Other effects of PAI-1
Although the inhibitory action of PAI-1 in fibrinolysis is well characterized and beyond dispute, there is rapidly accumulating literature that PAI-1 has additional biological effects with special reference to angiogenesis and tumour growth, possibly by interacting with vitronectin. However, PAI-1 was found to promote and inhibit tumour growth and angiogenesis.72 To date, there is one study on a possible involvement of PAI-1 in cell migration in adipose tissue. In addition to PAI-1, the authors showed that human preadipocytes express the vitronectin receptor alpha V beta 3 in a pattern similar to human umbilical vein endothelial cells. Active, but not latent, PAI-1 inhibited preadipocyte attachment to vitronectin and thus preadipocyte migration. Such data indicate that PAI-1 could contribute to the regulation of cell cluster formation and extracellular matrix remodelling required for adipogenesis.73 Nevertheless, more investigations are required to unravel the possible local effects of PAI-1 in adipose tissue. In addition, the possible role of elevated concentrations of PAI-1 in cancer risk and progression remains to be determined.
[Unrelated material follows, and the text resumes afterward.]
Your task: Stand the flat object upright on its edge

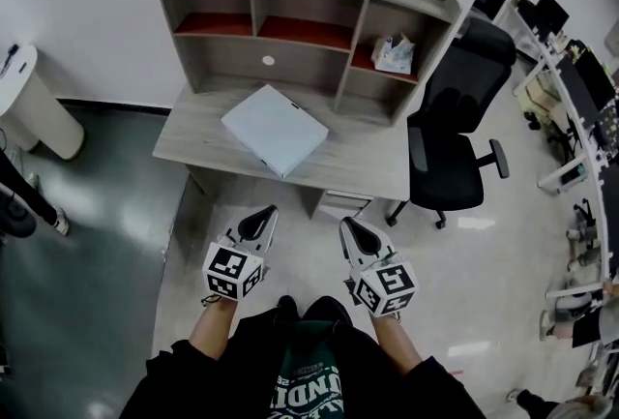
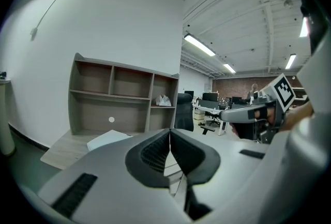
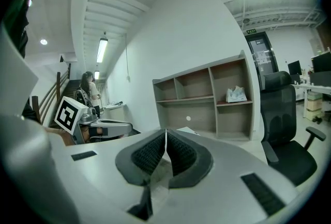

In conclusion, there is now compelling evidence that adipose tissue is an important site of PAI-1 production, which may also affect circulating levels. This is particularly evident in patients with overweight/obesity and/or an abdominal pattern of fat distribution. Factors which mediate this overexpression include cytokines such as TNF-
and TGF-
and classical hormones such as insulin and glucocorticoids. In addition, angiotensin II which is overexpressed in adipose tissue in the obese state is another possible mediator of increased adipose PAI-1 expression. Weight loss by conventional measures and administration of selected drugs frequently used for the treatment of the metabolic syndrome such as thiazolidinediones and metformin also have a beneficial effect on impaired fibrinolysis and may thereby reduce the cardiovascular risk in patients with obesity and/or the metabolic syndrome.